### [Prompt]
Reproduce all of the data, making sure that no line differs from the original.

### [Supplied material]
::::::::

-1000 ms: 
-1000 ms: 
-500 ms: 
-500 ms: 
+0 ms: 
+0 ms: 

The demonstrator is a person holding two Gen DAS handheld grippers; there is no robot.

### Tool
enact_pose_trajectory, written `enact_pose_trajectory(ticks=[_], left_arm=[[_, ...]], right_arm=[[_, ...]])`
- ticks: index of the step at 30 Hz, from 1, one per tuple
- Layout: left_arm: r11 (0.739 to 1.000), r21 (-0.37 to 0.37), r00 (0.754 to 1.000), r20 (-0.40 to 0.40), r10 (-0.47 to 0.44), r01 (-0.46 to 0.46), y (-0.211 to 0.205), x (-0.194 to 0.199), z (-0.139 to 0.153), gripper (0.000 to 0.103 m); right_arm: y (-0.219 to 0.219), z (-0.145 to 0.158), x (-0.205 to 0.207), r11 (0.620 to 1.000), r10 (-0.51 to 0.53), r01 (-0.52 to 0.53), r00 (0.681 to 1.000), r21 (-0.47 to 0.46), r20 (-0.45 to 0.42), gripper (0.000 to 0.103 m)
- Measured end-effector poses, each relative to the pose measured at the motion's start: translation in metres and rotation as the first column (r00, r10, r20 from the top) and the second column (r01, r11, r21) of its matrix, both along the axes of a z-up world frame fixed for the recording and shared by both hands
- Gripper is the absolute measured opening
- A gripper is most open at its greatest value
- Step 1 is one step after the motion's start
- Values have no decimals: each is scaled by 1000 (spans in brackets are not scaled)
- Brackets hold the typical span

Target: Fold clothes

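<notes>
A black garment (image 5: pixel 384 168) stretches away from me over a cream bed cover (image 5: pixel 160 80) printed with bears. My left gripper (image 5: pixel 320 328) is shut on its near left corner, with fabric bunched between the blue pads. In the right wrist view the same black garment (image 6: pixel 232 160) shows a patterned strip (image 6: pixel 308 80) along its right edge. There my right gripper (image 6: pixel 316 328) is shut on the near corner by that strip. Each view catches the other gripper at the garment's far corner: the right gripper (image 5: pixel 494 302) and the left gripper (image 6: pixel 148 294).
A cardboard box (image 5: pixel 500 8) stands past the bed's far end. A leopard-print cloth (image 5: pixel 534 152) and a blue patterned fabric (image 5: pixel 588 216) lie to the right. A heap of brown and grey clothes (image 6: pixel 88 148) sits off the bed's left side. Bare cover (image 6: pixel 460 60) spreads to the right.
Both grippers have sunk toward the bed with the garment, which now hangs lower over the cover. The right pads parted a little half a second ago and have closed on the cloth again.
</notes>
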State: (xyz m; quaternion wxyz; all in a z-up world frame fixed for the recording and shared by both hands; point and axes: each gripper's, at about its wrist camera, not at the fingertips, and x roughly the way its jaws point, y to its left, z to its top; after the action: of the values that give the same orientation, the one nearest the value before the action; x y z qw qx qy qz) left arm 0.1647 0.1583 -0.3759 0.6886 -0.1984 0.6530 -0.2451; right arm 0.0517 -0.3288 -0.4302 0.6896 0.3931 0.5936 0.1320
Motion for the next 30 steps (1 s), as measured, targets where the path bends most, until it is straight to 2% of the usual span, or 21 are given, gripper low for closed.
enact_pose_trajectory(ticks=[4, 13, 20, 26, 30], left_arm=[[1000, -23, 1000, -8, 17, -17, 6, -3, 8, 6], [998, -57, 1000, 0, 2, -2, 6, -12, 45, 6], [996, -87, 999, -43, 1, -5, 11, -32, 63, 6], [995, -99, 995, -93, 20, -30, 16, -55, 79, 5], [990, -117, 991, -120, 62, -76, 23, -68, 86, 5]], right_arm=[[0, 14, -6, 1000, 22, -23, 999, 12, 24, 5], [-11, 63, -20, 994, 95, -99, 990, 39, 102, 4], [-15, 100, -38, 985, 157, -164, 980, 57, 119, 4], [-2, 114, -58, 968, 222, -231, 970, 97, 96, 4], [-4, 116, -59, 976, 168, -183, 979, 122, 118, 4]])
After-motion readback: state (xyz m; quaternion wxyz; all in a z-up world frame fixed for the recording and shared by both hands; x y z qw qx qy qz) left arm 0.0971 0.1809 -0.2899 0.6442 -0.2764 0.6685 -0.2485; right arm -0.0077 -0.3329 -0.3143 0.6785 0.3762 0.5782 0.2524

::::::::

### [Exercise response]
-1000 ms: 
-1000 ms: 
-500 ms: 
-500 ms: 
+0 ms: 
+0 ms: 

The demonstrator is a person holding two Gen DAS handheld grippers; there is no robot.

### Tool
enact_pose_trajectory, written `enact_pose_trajectory(ticks=[_], left_arm=[[_, ...]], right_arm=[[_, ...]])`
- ticks: index of the step at 30 Hz, from 1, one per tuple
- Layout: left_arm: r11 (0.739 to 1.000), r21 (-0.37 to 0.37), r00 (0.754 to 1.000), r20 (-0.40 to 0.40), r10 (-0.47 to 0.44), r01 (-0.46 to 0.46), y (-0.211 to 0.205), x (-0.194 to 0.199), z (-0.139 to 0.153), gripper (0.000 to 0.103 m); right_arm: y (-0.219 to 0.219), z (-0.145 to 0.158), x (-0.205 to 0.207), r11 (0.620 to 1.000), r10 (-0.51 to 0.53), r01 (-0.52 to 0.53), r00 (0.681 to 1.000), r21 (-0.47 to 0.46), r20 (-0.45 to 0.42), gripper (0.000 to 0.103 m)
- Measured end-effector poses, each relative to the pose measured at the motion's start: translation in metres and rotation as the first column (r00, r10, r20 from the top) and the second column (r01, r11, r21) of its matrix, both along the axes of a z-up world frame fixed for the recording and shared by both hands
- Gripper is the absolute measured opening
- A gripper is most open at its greatest value
- Step 1 is one step after the motion's start
- Values have no decimals: each is scaled by 1000 (spans in brackets are not scaled)
- Brackets hold the typical span

Target: Fold clothes

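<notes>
A black garment (image 5: pixel 384 168) stretches away from me over a cream bed cover (image 5: pixel 160 80) printed with bears. My left gripper (image 5: pixel 320 328) is shut on its near left corner, with fabric bunched between the blue pads. In the right wrist view the same black garment (image 6: pixel 232 160) shows a patterned strip (image 6: pixel 308 80) along its right edge. There my right gripper (image 6: pixel 316 328) is shut on the near corner by that strip. Each view catches the other gripper at the garment's far corner: the right gripper (image 5: pixel 494 302) and the left gripper (image 6: pixel 148 294).
A cardboard box (image 5: pixel 500 8) stands past the bed's far end. A leopard-print cloth (image 5: pixel 534 152) and a blue patterned fabric (image 5: pixel 588 216) lie to the right. A heap of brown and grey clothes (image 6: pixel 88 148) sits off the bed's left side. Bare cover (image 6: pixel 460 60) spreads to the right.
Both grippers have sunk toward the bed with the garment, which now hangs lower over the cover. The right pads parted a little half a second ago and have closed on the cloth again.
</notes>
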State: (xyz m; quaternion wxyz; all in a z-up world frame fixed for the recording and shared by both hands; point and axes: each gripper's, at about its wrist camera, not at the fingertips, and x roughly the way its jaws point, y to its left, z to its top; after the action: of the values that give the same orientation, the one nearest the value before the action; x y z qw qx qy qz) left arm 0.1647 0.1583 -0.3759 0.6886 -0.1984 0.6530 -0.2451; right arm 0.0517 -0.3288 -0.4302 0.6896 0.3931 0.5936 0.1320
Motion for the next 30 steps (1 s), as measured, targets where the path bends most, until it is straight to 2% of the usual span, or 21 are given, gripper low for closed.
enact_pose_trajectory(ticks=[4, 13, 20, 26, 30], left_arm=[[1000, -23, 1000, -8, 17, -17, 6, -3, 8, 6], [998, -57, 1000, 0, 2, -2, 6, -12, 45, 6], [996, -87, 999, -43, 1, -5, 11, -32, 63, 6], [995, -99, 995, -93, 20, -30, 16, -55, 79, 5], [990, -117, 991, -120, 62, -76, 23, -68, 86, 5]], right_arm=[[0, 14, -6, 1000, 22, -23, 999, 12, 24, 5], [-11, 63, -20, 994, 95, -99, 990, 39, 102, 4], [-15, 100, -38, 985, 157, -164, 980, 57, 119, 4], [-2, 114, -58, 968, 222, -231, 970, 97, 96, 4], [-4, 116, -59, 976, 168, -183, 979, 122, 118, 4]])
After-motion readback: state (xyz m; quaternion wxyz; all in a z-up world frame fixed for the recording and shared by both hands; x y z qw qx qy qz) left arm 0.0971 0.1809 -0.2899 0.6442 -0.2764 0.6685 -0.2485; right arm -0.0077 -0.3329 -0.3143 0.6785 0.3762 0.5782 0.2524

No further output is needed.